*WHAT TO PRODUCE:* Quote the full listing word for word.

*AVAILABLE DATA:*
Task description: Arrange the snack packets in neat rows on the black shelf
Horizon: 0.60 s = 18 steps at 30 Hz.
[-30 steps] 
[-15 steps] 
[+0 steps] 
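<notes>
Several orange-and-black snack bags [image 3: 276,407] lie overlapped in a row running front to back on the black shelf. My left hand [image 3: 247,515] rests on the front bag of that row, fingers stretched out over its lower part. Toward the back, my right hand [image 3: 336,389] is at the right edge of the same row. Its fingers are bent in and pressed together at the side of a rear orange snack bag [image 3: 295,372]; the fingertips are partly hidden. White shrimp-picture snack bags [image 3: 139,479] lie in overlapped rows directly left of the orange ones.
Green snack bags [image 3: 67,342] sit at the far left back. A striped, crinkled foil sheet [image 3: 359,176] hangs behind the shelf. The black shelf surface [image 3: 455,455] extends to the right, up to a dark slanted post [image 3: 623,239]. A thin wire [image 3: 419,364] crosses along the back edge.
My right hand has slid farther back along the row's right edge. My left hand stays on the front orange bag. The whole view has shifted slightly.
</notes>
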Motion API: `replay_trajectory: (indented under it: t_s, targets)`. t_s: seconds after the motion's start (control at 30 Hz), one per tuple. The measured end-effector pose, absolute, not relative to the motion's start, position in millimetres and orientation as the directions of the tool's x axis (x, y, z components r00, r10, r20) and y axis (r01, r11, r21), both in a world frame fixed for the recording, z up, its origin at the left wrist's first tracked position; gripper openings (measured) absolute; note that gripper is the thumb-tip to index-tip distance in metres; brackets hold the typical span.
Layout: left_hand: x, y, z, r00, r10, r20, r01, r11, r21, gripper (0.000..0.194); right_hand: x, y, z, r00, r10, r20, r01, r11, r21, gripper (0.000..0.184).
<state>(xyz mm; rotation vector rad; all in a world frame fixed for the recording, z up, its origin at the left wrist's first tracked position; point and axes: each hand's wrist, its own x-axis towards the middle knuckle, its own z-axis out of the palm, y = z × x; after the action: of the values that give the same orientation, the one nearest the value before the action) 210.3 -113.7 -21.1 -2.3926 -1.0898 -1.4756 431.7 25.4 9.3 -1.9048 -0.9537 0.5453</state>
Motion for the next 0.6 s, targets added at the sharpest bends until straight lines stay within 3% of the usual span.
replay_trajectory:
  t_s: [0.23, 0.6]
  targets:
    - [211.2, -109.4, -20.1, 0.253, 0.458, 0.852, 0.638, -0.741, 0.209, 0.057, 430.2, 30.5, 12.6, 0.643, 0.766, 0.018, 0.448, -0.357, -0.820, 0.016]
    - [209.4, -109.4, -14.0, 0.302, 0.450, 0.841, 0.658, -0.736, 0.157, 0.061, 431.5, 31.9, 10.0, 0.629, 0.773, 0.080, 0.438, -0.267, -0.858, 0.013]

*RESPONSE TO THIS TASK:*
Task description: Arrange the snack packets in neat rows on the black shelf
Horizon: 0.60 s = 18 steps at 30 Hz.
[-30 steps] 
[-15 steps] 
[+0 steps] 
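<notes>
Several orange-and-black snack bags [image 3: 276,407] lie overlapped in a row running front to back on the black shelf. My left hand [image 3: 247,515] rests on the front bag of that row, fingers stretched out over its lower part. Toward the back, my right hand [image 3: 336,389] is at the right edge of the same row. Its fingers are bent in and pressed together at the side of a rear orange snack bag [image 3: 295,372]; the fingertips are partly hidden. White shrimp-picture snack bags [image 3: 139,479] lie in overlapped rows directly left of the orange ones.
Green snack bags [image 3: 67,342] sit at the far left back. A striped, crinkled foil sheet [image 3: 359,176] hangs behind the shelf. The black shelf surface [image 3: 455,455] extends to the right, up to a dark slanted post [image 3: 623,239]. A thin wire [image 3: 419,364] crosses along the back edge.
My right hand has slid farther back along the row's right edge. My left hand stays on the front orange bag. The whole view has shifted slightly.
</notes>
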Motion API: `replay_trajectory: (indented under it: t_s, targets)`. t_s: seconds after the motion's start (control at 30 Hz), one per tuple. The measured end-effector pose, absolute, not relative to the motion's start, position in millimetres and orientation as the directions of the tool's x axis (x, y, z components r00, r10, r20) and y axis (r01, r11, r21), both in a world frame fixed for the recording, z up, its origin at the left wrist's first tracked position; gripper openings (measured) absolute; note that gripper is the thumb-tip to index-tip distance in metres; brackets hold the typical span.
Layout: left_hand: x, y, z, r00, r10, r20, r01, r11, r21, gripper (0.000..0.194); right_hand: x, y, z, r00, r10, r20, r01, r11, r21, gripper (0.000..0.184).
<state>(xyz mm; rotation vector rad; all in a world frame fixed for the recording, z up, its origin at the left wrist's first tracked position; point and axes: each hand's wrist, its own x-axis towards the middle knuckle, its own z-axis out of the palm, y = z × x; after the action: of the values that give the same orientation, the one nearest the value before the action) 210.3 -113.7 -21.1 -2.3926 -1.0898 -1.4756 431.7 25.4 9.3 -1.9048 -0.9537 0.5453</state>
Motion for the next 0.6 s, targets added at the sharpest bends until straight lines stay within 3% of the usual span.
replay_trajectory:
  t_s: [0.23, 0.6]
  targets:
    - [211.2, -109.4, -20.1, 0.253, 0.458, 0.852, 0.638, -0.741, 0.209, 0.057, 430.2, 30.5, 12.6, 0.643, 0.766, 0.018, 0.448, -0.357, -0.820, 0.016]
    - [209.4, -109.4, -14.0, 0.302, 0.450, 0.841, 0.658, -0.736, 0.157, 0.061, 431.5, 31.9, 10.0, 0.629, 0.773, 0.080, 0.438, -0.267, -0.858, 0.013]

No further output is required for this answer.